* **WORK INSTRUCTIONS**
Only the lines from the start of the entries through the line with "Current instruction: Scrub" are wanted; please output them exactly.

* **Dataset excerpts**
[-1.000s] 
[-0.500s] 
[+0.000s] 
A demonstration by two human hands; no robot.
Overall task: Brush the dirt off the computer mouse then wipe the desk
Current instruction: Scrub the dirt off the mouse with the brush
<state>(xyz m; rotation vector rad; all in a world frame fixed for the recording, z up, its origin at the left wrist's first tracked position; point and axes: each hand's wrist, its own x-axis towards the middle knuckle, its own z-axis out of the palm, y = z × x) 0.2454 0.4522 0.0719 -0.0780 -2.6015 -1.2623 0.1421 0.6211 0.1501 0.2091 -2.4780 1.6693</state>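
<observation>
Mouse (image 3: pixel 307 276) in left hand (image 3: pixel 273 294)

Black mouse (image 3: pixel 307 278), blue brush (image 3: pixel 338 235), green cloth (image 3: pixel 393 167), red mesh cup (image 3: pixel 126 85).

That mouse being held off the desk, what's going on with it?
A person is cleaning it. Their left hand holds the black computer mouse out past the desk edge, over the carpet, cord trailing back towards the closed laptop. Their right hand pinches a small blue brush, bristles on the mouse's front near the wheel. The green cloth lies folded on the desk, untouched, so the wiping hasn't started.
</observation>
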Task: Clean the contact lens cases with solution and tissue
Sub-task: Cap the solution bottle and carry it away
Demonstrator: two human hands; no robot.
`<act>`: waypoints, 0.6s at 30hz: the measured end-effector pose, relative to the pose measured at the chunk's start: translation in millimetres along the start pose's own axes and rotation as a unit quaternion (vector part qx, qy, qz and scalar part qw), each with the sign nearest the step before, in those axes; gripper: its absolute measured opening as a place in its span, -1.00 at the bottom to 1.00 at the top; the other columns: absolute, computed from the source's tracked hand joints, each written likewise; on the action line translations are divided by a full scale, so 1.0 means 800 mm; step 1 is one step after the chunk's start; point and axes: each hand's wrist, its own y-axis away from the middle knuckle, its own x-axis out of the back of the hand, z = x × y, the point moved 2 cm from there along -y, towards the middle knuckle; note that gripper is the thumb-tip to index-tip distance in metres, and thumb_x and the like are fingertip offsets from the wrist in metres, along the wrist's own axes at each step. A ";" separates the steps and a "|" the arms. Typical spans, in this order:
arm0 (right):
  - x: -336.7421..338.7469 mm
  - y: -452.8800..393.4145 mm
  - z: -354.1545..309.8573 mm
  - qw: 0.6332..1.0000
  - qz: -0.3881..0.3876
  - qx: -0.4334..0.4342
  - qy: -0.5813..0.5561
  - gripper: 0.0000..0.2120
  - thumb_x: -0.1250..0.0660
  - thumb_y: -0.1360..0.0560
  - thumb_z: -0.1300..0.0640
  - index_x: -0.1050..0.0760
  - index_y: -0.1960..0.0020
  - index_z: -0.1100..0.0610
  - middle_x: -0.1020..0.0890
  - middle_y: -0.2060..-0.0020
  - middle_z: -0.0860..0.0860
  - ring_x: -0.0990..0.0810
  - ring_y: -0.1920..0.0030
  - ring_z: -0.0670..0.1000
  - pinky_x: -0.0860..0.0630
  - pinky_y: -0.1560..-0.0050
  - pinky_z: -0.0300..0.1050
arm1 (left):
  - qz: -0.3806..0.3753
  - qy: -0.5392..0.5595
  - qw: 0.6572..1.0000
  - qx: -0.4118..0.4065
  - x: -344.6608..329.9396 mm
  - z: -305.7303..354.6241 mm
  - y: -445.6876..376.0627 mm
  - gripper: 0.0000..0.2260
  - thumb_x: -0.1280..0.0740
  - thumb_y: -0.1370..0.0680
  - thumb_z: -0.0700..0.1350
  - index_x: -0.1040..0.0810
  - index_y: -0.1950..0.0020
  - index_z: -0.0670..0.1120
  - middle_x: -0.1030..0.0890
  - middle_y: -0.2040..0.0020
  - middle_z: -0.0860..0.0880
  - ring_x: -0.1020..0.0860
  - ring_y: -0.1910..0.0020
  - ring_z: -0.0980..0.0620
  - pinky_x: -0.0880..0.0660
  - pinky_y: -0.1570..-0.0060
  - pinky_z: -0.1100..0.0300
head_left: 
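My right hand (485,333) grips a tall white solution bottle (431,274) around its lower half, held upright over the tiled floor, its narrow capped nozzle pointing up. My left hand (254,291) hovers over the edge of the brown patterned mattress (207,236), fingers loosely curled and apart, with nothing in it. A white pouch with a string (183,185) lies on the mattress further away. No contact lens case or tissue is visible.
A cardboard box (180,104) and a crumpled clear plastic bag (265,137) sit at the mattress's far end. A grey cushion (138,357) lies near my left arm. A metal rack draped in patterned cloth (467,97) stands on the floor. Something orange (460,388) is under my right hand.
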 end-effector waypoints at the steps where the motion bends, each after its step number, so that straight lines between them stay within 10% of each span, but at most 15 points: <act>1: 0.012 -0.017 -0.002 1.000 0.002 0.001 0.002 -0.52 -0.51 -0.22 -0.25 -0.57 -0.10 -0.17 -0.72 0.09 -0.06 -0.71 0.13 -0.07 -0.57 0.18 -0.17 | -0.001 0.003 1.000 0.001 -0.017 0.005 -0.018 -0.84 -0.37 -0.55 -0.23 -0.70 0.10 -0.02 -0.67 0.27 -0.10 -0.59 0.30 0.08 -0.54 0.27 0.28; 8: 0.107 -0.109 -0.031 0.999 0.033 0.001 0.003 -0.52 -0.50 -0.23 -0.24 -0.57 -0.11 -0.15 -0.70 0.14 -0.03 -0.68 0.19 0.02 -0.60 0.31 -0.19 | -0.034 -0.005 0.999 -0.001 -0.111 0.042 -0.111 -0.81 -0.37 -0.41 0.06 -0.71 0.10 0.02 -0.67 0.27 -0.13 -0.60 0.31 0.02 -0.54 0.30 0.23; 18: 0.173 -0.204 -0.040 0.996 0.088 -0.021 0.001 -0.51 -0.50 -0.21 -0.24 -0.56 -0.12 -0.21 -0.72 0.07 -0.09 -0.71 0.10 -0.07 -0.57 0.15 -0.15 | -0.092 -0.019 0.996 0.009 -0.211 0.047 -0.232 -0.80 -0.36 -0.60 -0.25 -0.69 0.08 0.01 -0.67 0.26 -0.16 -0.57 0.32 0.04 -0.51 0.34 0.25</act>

* **RESULT OF THE EXERCISE**
[-1.000s] 
[-0.500s] 
[+0.000s] 
A demonstration by two human hands; no robot.
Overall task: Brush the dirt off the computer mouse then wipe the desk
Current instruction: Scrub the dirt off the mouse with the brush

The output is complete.